Conductor Mark Davis Scatterday programmed the work for the Eastman Wind Orchestra, the first- and second- year students at Eastman School of Music in Rochester, NY, rather than the Eastman Wind Ensemble because the work is less challenging than the repertoire typically studied by his student musicians in later years of their undergraduate studies. Mark Scatterday said he would consider October Sunrise a work of difficulty level 4, meaning that it would be appropriate for the stronger high school wind ensembles. He had very complimentary things to say about the work and had clearly bought into it long before putting it on stage, as the group sounded very well prepared when I was invited to eavesdrop on their rehearsal.
On the morning of the performance I had a couple of free hours. I wandered into the music library at Eastman and discovered a large display of ephemera from the early history of the wind program at Eastman. The idea of a virtuoso Wind Ensemble, as distinct from a large military-style band, was pioneered by Frederick Fennell, starting with his establishment of a band program during his student days in the late 1930s and evolving into the first modern Wind Ensemble by the early 1950s. (Continued after the jump.)

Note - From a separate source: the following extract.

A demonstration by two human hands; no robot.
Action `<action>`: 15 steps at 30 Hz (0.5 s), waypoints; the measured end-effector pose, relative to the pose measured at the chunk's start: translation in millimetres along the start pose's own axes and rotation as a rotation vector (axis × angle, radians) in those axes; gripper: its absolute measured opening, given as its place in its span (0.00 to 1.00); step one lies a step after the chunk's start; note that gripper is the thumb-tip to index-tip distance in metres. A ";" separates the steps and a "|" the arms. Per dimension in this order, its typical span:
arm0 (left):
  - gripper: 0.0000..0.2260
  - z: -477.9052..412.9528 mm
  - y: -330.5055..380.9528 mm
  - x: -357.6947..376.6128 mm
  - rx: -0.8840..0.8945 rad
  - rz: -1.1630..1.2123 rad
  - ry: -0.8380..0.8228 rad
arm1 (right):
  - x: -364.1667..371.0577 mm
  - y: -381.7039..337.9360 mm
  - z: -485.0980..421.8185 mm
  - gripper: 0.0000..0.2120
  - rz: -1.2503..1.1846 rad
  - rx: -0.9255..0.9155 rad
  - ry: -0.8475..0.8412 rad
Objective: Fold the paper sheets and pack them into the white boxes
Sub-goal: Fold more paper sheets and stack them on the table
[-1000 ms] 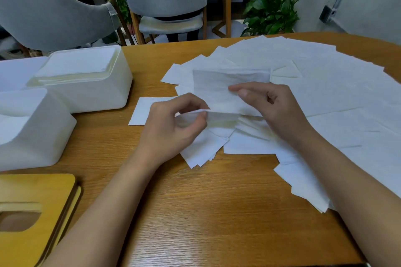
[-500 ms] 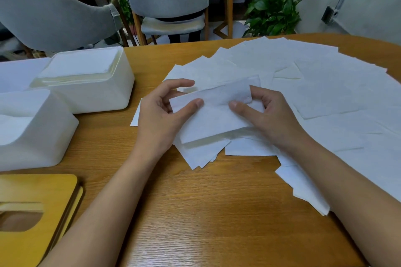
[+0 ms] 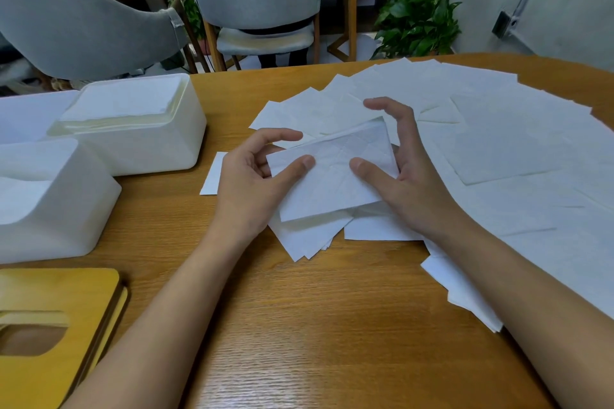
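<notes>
Your left hand (image 3: 247,183) and right hand (image 3: 403,173) pinch the folded sheet (image 3: 332,173) by its ends — thumbs on top — above the loose sheets (image 3: 498,149) near the table's (image 3: 299,325) far edge, white boxes (image 3: 143,129) at left.

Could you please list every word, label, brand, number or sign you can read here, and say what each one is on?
None: no readable text shows anywhere.
The folded sheet, the loose sheets, the white boxes and the wooden lid are all blank.
</notes>
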State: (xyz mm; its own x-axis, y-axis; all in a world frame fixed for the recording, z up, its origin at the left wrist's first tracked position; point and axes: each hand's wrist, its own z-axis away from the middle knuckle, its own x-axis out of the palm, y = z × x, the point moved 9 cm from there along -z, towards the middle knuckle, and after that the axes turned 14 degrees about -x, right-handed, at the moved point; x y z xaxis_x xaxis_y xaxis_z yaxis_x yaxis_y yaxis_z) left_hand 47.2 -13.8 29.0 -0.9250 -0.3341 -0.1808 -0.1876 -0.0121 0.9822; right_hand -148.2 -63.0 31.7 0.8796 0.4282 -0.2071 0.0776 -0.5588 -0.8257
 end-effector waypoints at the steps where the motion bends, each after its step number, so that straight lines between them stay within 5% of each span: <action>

If I wasn't already excited about the EWO performing my music, I was certainly moved when I stopped to reflect on the group's history, to read letters from Fennell outlining his goals for a wind program at Eastman School of Music, to see early photos from rehearsals, and to see commercial recordings of the group from the 1950s onward.
I express my thanks to Mark Scatterday and every member of the Eastman Wind Orchestra for an excellent performance of October Sunrise, and to a very gracious Rochester audience for welcoming the piece into the world.
I also want to thank Dr. Harlan Parker and the Peabody Wind Ensemble for reading through the work in rehearsal shortly after I wrote it; your reading gave me a better sense of scale that led me to clarify the pulse at the beginning, and was very musical and rewarding in its own right.
October Sunrise is friendly, accessible music; my friend and fellow composer Samuel Burt teasingly accuses me of being a populist. Perhaps it is telling that my least experimental composition to date has also earned the highest-profile performance to date, and I have no complaints about that. I built a series of unfolding musical ideas into this little piece that I find interesting, and wrapped them in what I consider an appealingly honest, straightforward sound. I am very grateful to have heard that sound realized in a public performance.